(Beginning of INFORMATION SHOWN)
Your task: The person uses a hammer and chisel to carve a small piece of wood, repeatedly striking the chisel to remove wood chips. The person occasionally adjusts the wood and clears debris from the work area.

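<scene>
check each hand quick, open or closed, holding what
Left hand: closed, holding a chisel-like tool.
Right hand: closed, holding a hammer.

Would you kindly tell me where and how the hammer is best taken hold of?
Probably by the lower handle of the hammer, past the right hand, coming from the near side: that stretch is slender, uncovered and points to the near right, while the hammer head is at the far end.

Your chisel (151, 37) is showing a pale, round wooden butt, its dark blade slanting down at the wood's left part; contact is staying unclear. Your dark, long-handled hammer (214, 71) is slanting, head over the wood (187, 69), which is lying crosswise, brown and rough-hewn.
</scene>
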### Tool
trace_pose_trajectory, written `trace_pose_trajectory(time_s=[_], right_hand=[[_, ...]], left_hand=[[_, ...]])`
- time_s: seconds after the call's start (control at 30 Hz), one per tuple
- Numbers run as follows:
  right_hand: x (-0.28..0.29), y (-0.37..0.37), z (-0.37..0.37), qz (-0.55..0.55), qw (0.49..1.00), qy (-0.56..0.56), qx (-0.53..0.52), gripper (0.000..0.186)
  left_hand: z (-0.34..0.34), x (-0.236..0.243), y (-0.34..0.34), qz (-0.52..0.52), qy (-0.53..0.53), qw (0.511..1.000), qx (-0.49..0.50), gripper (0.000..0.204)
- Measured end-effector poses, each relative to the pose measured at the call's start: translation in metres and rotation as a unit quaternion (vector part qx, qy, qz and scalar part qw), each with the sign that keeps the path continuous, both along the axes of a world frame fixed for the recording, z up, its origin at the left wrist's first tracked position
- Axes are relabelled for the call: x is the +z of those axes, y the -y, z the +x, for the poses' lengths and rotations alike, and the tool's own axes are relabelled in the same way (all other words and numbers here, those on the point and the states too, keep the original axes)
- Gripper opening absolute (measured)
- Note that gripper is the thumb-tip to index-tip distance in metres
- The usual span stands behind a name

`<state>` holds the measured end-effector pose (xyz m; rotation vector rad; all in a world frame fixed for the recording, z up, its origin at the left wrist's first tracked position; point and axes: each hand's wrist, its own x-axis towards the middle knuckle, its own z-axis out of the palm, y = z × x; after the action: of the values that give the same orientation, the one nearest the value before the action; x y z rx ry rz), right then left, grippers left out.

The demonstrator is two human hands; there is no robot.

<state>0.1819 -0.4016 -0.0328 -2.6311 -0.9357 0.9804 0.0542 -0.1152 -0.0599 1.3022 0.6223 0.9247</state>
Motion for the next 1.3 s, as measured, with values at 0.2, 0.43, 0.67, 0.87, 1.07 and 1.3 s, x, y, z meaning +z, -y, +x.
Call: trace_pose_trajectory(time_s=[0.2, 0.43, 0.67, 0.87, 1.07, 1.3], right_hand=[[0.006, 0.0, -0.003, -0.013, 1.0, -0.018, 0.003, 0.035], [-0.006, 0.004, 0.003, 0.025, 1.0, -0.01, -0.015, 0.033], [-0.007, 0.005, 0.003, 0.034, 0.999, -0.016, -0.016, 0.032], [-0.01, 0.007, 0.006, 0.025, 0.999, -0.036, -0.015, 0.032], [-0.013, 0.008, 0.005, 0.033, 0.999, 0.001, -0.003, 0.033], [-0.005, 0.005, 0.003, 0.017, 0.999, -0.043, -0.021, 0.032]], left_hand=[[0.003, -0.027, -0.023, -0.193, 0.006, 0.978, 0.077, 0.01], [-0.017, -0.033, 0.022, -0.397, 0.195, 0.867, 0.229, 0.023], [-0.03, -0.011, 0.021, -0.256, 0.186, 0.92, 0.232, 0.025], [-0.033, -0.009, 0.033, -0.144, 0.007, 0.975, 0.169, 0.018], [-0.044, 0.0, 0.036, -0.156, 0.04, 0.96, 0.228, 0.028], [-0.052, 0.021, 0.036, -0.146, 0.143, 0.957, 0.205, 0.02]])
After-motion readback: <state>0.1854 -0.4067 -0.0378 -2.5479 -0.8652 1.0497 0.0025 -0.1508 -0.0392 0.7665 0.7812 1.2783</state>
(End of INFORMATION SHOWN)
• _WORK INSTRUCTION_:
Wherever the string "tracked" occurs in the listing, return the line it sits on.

• _FINISHED TASK_:
- Measured end-effector poses, each relative to the pose measured at the call's start: translation in metres and rotation as a unit quaternion (vector part qx, qy, qz and scalar part qw), each with the sign that keeps the path continuous, both along the axes of a world frame fixed for the recording, z up, its origin at the left wrist's first tracked position
`<state>` holds the measured end-effector pose (xyz m; rotation vector rad; all in a world frame fixed for the recording, z up, its origin at the left wrist's first tracked position; point and axes: each hand's wrist, its own x-axis towards the middle knuckle, its own z-axis out of the palm, y = z × x; after the action: of the values that give the same orientation, the one nearest the value before the action; x y z rx ry rz), right then left, grippers left out.

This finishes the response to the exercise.